Task instructions — Only lines with the word "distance" belong in the answer; copy them from the records below.
++++++++
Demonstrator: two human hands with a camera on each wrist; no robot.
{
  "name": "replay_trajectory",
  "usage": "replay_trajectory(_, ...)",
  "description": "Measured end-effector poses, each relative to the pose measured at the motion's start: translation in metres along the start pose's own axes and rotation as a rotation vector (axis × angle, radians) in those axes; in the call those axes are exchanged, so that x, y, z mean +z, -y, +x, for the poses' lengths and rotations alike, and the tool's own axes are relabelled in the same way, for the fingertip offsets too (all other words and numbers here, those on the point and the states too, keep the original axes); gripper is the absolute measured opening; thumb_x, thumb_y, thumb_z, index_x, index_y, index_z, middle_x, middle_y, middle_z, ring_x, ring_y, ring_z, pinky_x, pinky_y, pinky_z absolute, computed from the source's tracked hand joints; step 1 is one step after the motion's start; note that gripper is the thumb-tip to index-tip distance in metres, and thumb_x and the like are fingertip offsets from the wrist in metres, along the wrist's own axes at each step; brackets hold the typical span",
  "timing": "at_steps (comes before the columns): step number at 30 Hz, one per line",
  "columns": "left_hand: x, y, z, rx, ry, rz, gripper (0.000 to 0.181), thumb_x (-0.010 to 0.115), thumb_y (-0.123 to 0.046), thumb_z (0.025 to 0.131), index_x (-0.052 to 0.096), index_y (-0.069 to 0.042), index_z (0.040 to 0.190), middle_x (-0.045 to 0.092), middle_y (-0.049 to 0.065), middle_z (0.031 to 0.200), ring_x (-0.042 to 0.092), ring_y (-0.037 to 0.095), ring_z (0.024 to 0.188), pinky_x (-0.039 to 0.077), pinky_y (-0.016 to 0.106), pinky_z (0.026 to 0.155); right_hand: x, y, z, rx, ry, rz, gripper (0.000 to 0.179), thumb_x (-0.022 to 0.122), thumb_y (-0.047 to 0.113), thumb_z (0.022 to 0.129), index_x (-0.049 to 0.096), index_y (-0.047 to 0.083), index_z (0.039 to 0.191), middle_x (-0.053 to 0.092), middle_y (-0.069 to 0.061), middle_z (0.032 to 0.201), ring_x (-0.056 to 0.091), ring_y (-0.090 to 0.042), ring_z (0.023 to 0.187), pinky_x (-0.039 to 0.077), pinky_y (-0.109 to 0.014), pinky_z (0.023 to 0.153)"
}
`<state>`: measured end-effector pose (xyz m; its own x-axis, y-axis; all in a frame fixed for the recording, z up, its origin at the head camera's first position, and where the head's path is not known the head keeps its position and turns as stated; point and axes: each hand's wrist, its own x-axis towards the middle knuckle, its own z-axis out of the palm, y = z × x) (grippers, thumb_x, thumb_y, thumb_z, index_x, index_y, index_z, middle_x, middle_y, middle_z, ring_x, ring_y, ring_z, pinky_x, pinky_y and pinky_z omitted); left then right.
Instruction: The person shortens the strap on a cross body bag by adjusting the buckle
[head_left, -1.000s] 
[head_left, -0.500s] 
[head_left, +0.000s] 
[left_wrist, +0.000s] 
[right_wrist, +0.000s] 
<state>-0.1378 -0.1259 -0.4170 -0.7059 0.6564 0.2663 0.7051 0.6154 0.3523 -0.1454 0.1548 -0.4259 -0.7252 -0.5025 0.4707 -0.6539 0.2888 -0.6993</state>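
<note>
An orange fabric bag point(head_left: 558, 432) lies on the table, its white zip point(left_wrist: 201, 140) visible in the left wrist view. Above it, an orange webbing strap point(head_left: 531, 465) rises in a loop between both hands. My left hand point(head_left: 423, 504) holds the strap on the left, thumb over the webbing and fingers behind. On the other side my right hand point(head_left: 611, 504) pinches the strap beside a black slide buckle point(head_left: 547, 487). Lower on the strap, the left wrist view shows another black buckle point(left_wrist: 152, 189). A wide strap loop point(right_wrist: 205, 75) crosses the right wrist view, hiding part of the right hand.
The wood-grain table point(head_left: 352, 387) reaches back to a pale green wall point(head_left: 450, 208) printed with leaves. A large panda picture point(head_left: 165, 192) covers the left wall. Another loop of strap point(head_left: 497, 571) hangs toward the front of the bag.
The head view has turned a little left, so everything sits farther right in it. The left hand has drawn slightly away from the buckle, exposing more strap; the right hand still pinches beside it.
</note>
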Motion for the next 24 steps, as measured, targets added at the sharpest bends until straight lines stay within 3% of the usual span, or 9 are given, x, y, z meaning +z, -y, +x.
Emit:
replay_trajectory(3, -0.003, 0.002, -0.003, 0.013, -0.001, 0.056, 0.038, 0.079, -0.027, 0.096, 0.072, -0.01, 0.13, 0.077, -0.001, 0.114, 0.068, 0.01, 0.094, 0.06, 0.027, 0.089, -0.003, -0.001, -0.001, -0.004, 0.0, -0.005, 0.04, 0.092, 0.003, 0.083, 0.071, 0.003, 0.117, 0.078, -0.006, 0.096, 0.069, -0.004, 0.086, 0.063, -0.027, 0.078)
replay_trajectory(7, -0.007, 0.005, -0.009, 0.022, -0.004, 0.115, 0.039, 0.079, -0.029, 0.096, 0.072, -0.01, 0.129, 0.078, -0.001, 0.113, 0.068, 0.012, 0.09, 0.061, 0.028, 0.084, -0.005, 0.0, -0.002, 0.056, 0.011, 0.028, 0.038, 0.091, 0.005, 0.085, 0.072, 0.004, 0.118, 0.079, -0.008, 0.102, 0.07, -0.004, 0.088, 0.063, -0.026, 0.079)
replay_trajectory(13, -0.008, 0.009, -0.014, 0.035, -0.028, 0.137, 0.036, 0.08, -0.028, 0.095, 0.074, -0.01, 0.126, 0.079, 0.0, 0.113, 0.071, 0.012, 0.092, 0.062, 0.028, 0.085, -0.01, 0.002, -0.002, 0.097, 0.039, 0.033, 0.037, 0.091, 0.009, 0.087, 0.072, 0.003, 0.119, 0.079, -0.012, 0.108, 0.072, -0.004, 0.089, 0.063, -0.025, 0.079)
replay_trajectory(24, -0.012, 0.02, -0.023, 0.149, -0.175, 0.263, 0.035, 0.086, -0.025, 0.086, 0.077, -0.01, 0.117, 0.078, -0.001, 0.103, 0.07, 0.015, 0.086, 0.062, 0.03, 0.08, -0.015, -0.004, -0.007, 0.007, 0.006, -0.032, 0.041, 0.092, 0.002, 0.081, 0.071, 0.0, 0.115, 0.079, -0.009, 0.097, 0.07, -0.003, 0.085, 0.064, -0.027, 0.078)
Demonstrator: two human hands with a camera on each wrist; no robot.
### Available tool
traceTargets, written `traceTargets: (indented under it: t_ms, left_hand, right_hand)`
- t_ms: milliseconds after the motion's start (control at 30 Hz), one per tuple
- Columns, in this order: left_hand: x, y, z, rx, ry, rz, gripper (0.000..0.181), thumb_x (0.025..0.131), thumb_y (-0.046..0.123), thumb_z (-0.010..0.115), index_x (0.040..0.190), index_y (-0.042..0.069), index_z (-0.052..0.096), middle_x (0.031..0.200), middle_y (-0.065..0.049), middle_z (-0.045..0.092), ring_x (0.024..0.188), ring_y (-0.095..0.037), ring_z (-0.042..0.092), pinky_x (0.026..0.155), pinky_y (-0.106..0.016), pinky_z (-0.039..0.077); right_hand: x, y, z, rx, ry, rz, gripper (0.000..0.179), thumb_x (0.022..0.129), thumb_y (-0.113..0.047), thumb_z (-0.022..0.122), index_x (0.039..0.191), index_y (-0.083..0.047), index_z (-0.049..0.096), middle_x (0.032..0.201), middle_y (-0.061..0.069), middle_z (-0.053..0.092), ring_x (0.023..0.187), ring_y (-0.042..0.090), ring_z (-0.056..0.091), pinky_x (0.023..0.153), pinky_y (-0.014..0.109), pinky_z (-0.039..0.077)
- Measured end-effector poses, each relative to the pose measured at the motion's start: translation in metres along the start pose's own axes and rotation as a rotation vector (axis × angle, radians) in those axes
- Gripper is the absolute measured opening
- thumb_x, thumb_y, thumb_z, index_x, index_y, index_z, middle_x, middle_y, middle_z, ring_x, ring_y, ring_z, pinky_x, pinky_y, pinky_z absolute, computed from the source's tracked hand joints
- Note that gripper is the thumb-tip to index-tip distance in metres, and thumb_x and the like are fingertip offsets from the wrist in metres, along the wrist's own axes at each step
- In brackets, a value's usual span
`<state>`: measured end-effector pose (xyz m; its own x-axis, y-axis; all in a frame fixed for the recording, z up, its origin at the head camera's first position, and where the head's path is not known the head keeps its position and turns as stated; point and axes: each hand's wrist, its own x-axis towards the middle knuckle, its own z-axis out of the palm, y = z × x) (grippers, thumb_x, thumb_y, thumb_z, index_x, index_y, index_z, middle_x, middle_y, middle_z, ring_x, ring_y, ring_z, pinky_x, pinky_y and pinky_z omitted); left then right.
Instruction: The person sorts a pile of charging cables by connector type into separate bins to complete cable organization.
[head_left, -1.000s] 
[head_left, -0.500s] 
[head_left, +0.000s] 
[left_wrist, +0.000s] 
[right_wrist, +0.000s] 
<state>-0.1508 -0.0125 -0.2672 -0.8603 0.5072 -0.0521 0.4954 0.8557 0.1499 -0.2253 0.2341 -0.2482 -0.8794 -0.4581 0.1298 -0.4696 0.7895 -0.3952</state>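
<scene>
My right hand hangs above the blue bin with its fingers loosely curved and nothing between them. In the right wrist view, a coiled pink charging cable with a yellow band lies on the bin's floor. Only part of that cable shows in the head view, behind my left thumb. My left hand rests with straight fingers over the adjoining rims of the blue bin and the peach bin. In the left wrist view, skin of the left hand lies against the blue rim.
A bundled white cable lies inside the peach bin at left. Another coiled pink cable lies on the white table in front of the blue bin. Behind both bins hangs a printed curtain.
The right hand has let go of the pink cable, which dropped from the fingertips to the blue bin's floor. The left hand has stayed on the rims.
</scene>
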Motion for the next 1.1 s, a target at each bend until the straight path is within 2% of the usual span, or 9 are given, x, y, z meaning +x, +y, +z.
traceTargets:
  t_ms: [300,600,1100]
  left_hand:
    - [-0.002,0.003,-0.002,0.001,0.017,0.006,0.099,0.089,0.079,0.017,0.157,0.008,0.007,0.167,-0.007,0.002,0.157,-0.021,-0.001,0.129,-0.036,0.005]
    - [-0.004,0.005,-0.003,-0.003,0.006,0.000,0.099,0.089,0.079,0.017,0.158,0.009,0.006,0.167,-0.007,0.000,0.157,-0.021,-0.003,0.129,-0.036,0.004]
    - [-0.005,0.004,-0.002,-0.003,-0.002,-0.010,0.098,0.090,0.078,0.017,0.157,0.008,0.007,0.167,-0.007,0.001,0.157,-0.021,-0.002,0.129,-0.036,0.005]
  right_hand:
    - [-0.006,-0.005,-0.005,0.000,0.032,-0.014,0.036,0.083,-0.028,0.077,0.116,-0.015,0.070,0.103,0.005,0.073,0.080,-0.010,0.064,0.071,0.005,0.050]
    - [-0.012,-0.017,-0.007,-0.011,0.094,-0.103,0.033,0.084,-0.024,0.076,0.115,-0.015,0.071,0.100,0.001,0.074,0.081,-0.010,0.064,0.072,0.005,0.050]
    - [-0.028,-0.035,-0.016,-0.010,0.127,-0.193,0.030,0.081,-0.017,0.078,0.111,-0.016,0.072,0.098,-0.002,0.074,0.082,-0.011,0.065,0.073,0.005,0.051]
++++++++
Reply to the task —
  "description": "Measured end-effector poses, each relative to the pose measured at the motion's start: translation in metres along the start pose's own axes and rotation as a rotation vector (axis × angle, radians) in those axes; in the call those axes are exchanged, so that x, y, z mean +z, -y, +x, for the poses' lengths and rotations alike, and the tool's own axes are relabelled in the same way, for the fingertip offsets too (all other words and numbers here, those on the point and the states too, keep the original axes); gripper is the absolute measured opening; thumb_x, thumb_y, thumb_z, index_x, index_y, index_z, middle_x, middle_y, middle_z, ring_x, ring_y, ring_z, pinky_x, pinky_y, pinky_z absolute, computed from the source's tracked hand joints; step 1 is one step after the motion's start; note that gripper is the thumb-tip to index-tip distance in metres, and thumb_x and the like are fingertip offsets from the wrist in metres, along the wrist's own axes at each step; brackets hold the typical span",
- Note that gripper is the thumb-tip to index-tip distance in metres, and thumb_x and the like are fingertip offsets from the wrist in metres, along the wrist's own axes at each step

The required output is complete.